50系客車(2) 最終確認時期:2001年3月

北海道オホーツク沿岸と言えば、海の幸・知床半島といった自然の恵みと網走刑務所(違)で知られていますが、海岸線に接岸する流氷でも知られています。釧網本線の網走〜知床斜里間は、そんな景色を列車の中から楽しめるお楽しみ路線でもあります。

冬季、流氷接岸時期を中心に同区間で運転されるのが50系客車+ディーゼル機関車による「流氷ノロッコ」号です。2004年現在、知床斜里側1両が指定席になっている模様です。

まずは、網走側のノーマル仕様50系。形式こそ510となっていますが…道内50系でごくごく標準的だったセミクロスシート配置そのままとなっています。

座席も見ての通り、青モケットも美しいまさに「原形」を残しています。しかし、冷静になってみればこの列車って全車禁煙のハズですが…。

さて、先頭2両はこんな感じ。形式記号には「オクハテ(運転台設置車両)」「オハテフ(中間車)」と何と久々に見る「テ」…展望車の意味ですが、眺めは確かに全面ワイドビューと言ったところです。

知床斜里に向かって左側、海に面した側はベンチシートです。

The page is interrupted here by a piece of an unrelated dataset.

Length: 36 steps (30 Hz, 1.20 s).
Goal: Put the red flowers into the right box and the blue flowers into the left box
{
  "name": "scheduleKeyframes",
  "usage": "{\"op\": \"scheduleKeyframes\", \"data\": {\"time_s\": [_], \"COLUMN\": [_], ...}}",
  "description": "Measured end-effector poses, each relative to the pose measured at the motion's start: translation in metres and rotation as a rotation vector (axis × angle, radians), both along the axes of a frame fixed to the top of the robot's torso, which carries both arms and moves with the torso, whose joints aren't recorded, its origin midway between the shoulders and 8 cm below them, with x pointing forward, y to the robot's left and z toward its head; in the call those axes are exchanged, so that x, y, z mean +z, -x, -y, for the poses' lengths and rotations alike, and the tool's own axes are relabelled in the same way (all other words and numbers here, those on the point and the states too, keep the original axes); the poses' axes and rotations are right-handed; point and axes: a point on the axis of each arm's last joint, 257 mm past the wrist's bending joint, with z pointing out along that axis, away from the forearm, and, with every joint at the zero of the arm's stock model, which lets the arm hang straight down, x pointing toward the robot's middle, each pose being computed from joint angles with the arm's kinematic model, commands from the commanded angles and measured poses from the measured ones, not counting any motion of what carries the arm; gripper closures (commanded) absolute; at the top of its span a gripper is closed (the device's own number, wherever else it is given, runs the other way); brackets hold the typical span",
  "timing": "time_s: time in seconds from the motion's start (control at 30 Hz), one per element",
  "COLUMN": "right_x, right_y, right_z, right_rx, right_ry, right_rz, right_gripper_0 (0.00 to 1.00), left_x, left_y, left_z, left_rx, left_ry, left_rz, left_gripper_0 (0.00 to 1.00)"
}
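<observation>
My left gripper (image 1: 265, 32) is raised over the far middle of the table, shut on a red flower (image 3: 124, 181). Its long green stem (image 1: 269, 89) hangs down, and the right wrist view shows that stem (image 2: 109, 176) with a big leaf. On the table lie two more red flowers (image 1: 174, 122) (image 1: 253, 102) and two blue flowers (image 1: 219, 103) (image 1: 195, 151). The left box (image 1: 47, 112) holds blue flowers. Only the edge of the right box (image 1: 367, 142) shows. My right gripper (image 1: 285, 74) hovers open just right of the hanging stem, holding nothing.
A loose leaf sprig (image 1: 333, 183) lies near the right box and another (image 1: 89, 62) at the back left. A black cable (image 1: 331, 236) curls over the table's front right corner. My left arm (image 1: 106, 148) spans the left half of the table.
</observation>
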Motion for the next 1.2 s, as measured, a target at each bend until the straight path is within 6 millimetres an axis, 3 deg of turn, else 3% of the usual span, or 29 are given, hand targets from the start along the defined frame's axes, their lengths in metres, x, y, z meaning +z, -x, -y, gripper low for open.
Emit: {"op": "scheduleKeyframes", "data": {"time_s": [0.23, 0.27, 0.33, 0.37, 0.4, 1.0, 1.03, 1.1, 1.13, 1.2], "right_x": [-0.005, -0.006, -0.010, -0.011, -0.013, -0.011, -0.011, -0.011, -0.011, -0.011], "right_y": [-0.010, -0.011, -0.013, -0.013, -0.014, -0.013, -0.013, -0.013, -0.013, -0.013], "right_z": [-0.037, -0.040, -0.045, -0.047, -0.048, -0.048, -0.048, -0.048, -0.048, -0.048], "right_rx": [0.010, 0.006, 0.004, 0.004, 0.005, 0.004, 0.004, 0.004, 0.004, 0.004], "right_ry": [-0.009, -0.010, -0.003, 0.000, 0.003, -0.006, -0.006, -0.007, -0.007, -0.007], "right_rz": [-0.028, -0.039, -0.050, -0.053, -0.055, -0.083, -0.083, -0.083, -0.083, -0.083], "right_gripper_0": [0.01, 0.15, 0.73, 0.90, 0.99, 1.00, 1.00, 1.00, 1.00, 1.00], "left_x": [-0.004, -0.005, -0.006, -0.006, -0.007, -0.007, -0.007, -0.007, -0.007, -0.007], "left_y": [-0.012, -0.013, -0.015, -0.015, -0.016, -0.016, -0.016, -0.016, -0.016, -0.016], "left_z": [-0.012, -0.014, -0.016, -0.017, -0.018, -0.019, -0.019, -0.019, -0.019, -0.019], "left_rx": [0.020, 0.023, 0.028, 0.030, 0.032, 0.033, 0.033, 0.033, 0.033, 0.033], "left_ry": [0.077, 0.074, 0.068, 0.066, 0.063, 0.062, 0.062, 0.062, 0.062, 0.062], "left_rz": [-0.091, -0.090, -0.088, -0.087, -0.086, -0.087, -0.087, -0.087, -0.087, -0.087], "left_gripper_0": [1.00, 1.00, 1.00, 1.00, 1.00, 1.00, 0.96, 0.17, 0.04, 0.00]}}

背もたれは転換しますが、この期に及んで通路側に向ける野暮はしますまい。

しかし、これ、海向きに座ると…マジ狭ッ!結構エグい体勢になるような気がします。

知床斜里に向かって右側、湿原に面した側はボックスシート。座り心地と言う言葉は、この列車の座席にして吹き飛んでいますので念のため。

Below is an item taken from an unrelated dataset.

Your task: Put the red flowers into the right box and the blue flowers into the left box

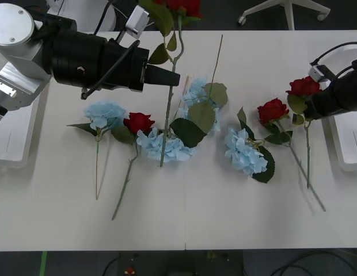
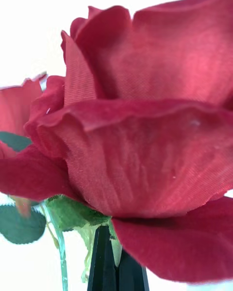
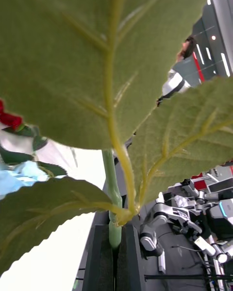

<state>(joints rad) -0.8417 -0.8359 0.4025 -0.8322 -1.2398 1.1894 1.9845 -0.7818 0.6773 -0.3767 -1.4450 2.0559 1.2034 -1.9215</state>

そして、北海道各種行楽列車ではもはや名物の感もあるダルマストーブもしっかりセット済。それも、上に目の細かい網が置いてあると言うことは…ハイ、車内売店のラインナップにはちゃんとスルメがございました(笑)。

天井には大漁旗、漁網に混じってスルメに魚の干物がチラチラと垂れ下がっています。決して、ブドウ狩りよろしくもいではイケマセン。